→ **Directions for this task**: Retype each line of the listing below, word for word.

→ **Information provided**:
╔══

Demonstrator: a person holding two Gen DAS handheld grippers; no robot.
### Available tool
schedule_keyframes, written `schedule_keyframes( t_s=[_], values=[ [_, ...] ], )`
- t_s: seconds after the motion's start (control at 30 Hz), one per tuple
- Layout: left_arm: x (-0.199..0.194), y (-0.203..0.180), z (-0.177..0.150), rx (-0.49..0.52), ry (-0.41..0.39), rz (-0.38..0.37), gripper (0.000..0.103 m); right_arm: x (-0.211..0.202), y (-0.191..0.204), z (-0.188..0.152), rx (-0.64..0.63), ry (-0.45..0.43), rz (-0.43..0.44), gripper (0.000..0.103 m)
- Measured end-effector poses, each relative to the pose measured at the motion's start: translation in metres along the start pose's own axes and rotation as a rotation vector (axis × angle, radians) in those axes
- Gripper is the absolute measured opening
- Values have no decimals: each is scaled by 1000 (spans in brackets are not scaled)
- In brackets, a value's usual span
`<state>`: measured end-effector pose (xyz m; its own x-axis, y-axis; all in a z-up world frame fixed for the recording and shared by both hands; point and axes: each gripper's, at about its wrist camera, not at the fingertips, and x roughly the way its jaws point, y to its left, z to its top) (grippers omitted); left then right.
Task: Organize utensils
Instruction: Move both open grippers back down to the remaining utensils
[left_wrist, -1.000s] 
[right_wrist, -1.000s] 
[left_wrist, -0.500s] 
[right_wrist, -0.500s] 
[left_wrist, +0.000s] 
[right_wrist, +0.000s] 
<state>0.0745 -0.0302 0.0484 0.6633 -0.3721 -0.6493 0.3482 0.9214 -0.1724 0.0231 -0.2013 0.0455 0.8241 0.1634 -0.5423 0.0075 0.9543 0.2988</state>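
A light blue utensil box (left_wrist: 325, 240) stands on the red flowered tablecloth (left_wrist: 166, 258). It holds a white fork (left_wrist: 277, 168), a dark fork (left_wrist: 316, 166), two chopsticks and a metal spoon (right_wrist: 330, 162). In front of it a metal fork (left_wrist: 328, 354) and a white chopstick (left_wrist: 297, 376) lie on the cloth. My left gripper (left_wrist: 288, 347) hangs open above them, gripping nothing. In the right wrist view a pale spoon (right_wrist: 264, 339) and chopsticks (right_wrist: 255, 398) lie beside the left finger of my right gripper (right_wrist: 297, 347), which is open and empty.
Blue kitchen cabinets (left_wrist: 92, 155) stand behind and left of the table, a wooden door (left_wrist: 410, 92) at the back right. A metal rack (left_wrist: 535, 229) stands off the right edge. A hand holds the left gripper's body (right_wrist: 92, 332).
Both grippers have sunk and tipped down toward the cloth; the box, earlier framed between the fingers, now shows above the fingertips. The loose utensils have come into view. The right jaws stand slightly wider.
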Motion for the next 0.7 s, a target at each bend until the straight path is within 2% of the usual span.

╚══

→ **Reply**:
Demonstrator: a person holding two Gen DAS handheld grippers; no robot.
### Available tool
schedule_keyframes, written `schedule_keyframes( t_s=[_], values=[ [_, ...] ], )`
- t_s: seconds after the motion's start (control at 30 Hz), one per tuple
- Layout: left_arm: x (-0.199..0.194), y (-0.203..0.180), z (-0.177..0.150), rx (-0.49..0.52), ry (-0.41..0.39), rz (-0.38..0.37), gripper (0.000..0.103 m); right_arm: x (-0.211..0.202), y (-0.191..0.204), z (-0.188..0.152), rx (-0.64..0.63), ry (-0.45..0.43), rz (-0.43..0.44), gripper (0.000..0.103 m)
- Measured end-effector poses, each relative to the pose measured at the motion's start: translation in metres along the start pose's own axes and rotation as a rotation vector (axis × angle, radians) in those axes
- Gripper is the absolute measured opening
- Values have no decimals: each is scaled by 1000 (spans in brackets are not scaled)
- In brackets, a value's usual span
`<state>`: measured end-effector pose (xyz m; its own x-axis, y-axis; all in a z-up world frame fixed for the recording and shared by both hands; point and axes: each gripper's, at about its wrist camera, not at the fingertips, and x roughly the way its jaws point, y to its left, z to its top) (grippers omitted); left then right.
Task: Organize utensils
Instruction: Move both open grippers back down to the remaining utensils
[left_wrist, -1.000s] 
[right_wrist, -1.000s] 
[left_wrist, -0.500s] 
[right_wrist, -0.500s] 
[left_wrist, +0.000s] 
[right_wrist, +0.000s] 
<state>0.0745 -0.0302 0.0484 0.6633 -0.3721 -0.6493 0.3482 0.9214 -0.1724 0.0231 -0.2013 0.0455 0.8241 0.1634 -0.5423 0.0075 0.9543 0.2988</state>
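A light blue utensil box (left_wrist: 325, 240) stands on the red flowered tablecloth (left_wrist: 166, 258). It holds a white fork (left_wrist: 277, 168), a dark fork (left_wrist: 316, 166), two chopsticks and a metal spoon (right_wrist: 330, 162). In front of it a metal fork (left_wrist: 328, 354) and a white chopstick (left_wrist: 297, 376) lie on the cloth. My left gripper (left_wrist: 288, 347) hangs open above them, gripping nothing. In the right wrist view a pale spoon (right_wrist: 264, 339) and chopsticks (right_wrist: 255, 398) lie beside the left finger of my right gripper (right_wrist: 297, 347), which is open and empty.
Blue kitchen cabinets (left_wrist: 92, 155) stand behind and left of the table, a wooden door (left_wrist: 410, 92) at the back right. A metal rack (left_wrist: 535, 229) stands off the right edge. A hand holds the left gripper's body (right_wrist: 92, 332).
Both grippers have sunk and tipped down toward the cloth; the box, earlier framed between the fingers, now shows above the fingertips. The loose utensils have come into view. The right jaws stand slightly wider.
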Motion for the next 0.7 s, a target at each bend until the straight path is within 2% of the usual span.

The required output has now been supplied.